DESCRIPTION OF THE TASK:
Look through the data below for the line with "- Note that" and the line with "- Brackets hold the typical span", then output those two and all lines in between, exactly as written.

RECORDS SHOWN:
++++++

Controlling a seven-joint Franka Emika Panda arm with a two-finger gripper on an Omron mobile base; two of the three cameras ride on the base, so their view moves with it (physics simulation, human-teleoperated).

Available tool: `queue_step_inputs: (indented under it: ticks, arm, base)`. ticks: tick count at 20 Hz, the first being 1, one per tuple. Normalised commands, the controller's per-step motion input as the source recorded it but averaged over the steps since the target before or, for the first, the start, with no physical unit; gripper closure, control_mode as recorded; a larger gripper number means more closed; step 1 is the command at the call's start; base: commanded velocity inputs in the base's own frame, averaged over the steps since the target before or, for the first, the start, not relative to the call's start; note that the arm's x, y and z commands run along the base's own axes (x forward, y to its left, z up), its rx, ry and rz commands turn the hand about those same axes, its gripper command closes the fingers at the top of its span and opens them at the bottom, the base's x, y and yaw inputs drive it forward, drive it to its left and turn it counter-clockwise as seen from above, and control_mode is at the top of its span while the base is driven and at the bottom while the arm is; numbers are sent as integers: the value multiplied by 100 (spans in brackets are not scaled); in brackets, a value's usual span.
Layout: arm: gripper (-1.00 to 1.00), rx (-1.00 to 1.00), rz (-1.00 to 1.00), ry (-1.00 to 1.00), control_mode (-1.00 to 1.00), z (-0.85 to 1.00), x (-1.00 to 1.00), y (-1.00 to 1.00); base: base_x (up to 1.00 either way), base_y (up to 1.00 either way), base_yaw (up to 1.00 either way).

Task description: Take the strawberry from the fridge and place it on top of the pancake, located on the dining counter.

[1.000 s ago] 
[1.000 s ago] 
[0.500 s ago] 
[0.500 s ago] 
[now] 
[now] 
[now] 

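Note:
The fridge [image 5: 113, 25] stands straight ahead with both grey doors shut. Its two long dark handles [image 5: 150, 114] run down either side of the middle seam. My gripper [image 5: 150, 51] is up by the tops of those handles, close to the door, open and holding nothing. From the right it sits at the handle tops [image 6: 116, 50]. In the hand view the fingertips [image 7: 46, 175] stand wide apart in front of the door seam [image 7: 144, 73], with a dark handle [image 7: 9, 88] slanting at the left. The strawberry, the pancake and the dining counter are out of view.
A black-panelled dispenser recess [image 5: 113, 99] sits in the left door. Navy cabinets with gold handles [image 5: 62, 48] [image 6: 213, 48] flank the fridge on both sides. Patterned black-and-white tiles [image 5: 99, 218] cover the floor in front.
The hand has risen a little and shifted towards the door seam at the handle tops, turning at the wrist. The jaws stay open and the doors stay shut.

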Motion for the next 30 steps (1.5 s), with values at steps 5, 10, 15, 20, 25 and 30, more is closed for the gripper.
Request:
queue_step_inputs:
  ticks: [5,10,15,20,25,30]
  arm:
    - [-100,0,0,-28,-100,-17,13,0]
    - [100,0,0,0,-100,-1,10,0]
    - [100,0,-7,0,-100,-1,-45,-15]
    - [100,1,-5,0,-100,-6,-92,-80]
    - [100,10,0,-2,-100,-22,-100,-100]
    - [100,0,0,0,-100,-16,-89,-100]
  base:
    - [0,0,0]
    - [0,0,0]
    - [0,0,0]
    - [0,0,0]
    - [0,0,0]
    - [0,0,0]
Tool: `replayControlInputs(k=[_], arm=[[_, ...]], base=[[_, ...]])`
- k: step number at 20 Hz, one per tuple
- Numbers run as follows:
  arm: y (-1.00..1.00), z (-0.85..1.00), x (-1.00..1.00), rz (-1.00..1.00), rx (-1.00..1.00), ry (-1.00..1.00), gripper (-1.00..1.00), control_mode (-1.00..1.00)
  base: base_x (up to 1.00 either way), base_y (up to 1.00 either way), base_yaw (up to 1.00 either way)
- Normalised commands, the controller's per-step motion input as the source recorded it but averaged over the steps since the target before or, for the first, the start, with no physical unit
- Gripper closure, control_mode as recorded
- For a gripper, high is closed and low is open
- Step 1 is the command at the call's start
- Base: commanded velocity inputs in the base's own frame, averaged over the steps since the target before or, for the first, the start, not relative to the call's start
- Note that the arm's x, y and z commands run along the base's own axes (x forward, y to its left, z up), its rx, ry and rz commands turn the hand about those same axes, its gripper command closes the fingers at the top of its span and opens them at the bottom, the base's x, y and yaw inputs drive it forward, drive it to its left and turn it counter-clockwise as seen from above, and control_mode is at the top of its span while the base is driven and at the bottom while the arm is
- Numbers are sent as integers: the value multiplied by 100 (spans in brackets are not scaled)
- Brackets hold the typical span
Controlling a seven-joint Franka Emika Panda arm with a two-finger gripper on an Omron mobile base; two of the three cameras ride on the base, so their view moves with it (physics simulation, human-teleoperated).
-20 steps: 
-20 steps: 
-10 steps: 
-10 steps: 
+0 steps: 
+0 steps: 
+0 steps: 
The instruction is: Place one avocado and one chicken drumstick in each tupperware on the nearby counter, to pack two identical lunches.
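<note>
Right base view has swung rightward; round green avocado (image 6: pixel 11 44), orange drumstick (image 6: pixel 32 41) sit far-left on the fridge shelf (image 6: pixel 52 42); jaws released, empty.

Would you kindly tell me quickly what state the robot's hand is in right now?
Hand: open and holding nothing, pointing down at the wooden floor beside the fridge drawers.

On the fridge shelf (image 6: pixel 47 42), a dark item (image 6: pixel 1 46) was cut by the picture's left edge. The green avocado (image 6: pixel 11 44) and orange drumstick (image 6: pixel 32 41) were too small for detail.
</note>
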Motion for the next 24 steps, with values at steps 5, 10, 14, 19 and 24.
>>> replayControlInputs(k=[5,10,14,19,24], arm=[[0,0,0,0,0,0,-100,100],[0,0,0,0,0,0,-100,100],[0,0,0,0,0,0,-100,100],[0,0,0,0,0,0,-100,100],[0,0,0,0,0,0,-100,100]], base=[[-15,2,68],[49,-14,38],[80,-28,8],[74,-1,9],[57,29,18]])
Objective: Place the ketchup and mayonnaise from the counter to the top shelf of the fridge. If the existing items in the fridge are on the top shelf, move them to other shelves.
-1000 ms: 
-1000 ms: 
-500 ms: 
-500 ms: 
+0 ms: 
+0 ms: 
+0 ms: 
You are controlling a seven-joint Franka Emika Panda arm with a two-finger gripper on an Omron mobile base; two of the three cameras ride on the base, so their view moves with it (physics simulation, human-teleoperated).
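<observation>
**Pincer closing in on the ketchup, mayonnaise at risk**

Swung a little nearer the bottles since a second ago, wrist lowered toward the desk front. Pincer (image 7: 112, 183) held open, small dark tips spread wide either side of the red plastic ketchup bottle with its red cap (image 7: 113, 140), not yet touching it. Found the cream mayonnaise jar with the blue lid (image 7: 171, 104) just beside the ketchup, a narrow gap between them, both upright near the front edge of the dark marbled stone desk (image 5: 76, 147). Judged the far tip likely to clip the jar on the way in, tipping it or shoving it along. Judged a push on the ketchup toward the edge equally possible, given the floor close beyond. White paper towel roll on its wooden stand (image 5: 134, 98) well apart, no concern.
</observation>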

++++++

EXPECTED ANSWER:
- Note that the arm's x, y and z commands run along the base's own axes (x forward, y to its left, z up), its rx, ry and rz commands turn the hand about those same axes, its gripper command closes the fingers at the top of its span and opens them at the bottom, the base's x, y and yaw inputs drive it forward, drive it to its left and turn it counter-clockwise as seen from above, and control_mode is at the top of its span while the base is driven and at the bottom while the arm is
- Numbers are sent as integers: the value multiplied by 100 (spans in brackets are not scaled)
- Brackets hold the typical span

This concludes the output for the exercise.